Give the lines again exactly as they appear below, from the line with "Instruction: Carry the" to the line with "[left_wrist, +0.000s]", both included, and only those lines. Leave every picture out.
◇ ◇ ◇ ◇ ◇
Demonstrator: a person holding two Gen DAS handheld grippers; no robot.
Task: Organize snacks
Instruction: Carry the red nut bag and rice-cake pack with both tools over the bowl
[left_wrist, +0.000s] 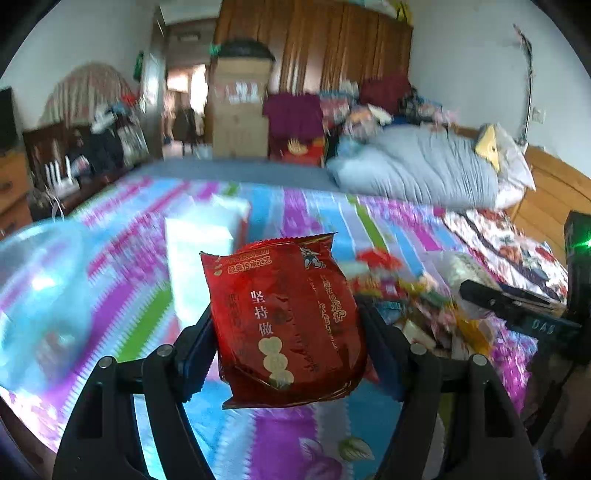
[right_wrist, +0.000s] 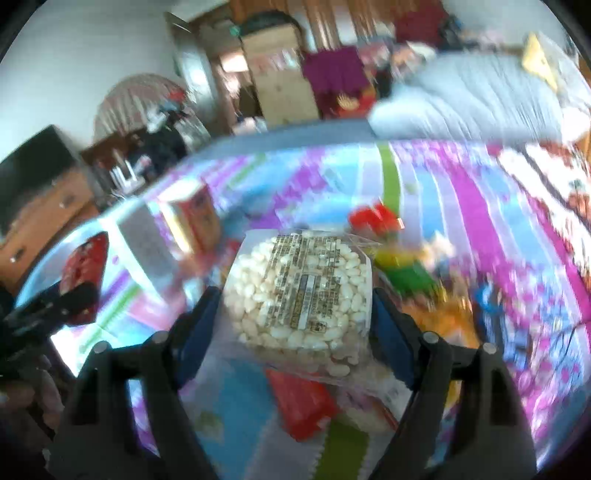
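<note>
The left claw (left_wrist: 286, 325) is clamped on a red snack packet (left_wrist: 284, 321), its two blue-padded fingers (left_wrist: 201, 347) pressing the packet's left and right edges. The packet stands upright, lifted above the striped bedspread (left_wrist: 110, 258), with gold and white printing facing the camera. At 10 o'clock from the packet a white box (left_wrist: 201, 251) lies on the bed, blurred. At 3 o'clock a loose pile of mixed snacks (left_wrist: 424, 306) rests on the bedspread, and the right claw's black finger (left_wrist: 509, 299) reaches in from the right edge just past that pile.

In the right wrist view, the right claw (right_wrist: 297, 314) grips a clear packet of puffed rice cake (right_wrist: 299, 291) by its two sides, label side facing the lens. Beneath it, at 6 o'clock, a red wrapper (right_wrist: 303, 406) lies on the bedspread (right_wrist: 480, 206). More colourful snacks (right_wrist: 406, 273) sit at 2 o'clock, too blurred to name. At 9 o'clock the left claw (right_wrist: 74, 291) shows edge-on with the red packet (right_wrist: 86, 266) in it. A folded grey quilt (left_wrist: 417, 170) lies at the far side of the bed.
</note>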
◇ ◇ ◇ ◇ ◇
Task result
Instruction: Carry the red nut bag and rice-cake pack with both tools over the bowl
[left_wrist, +0.000s] 

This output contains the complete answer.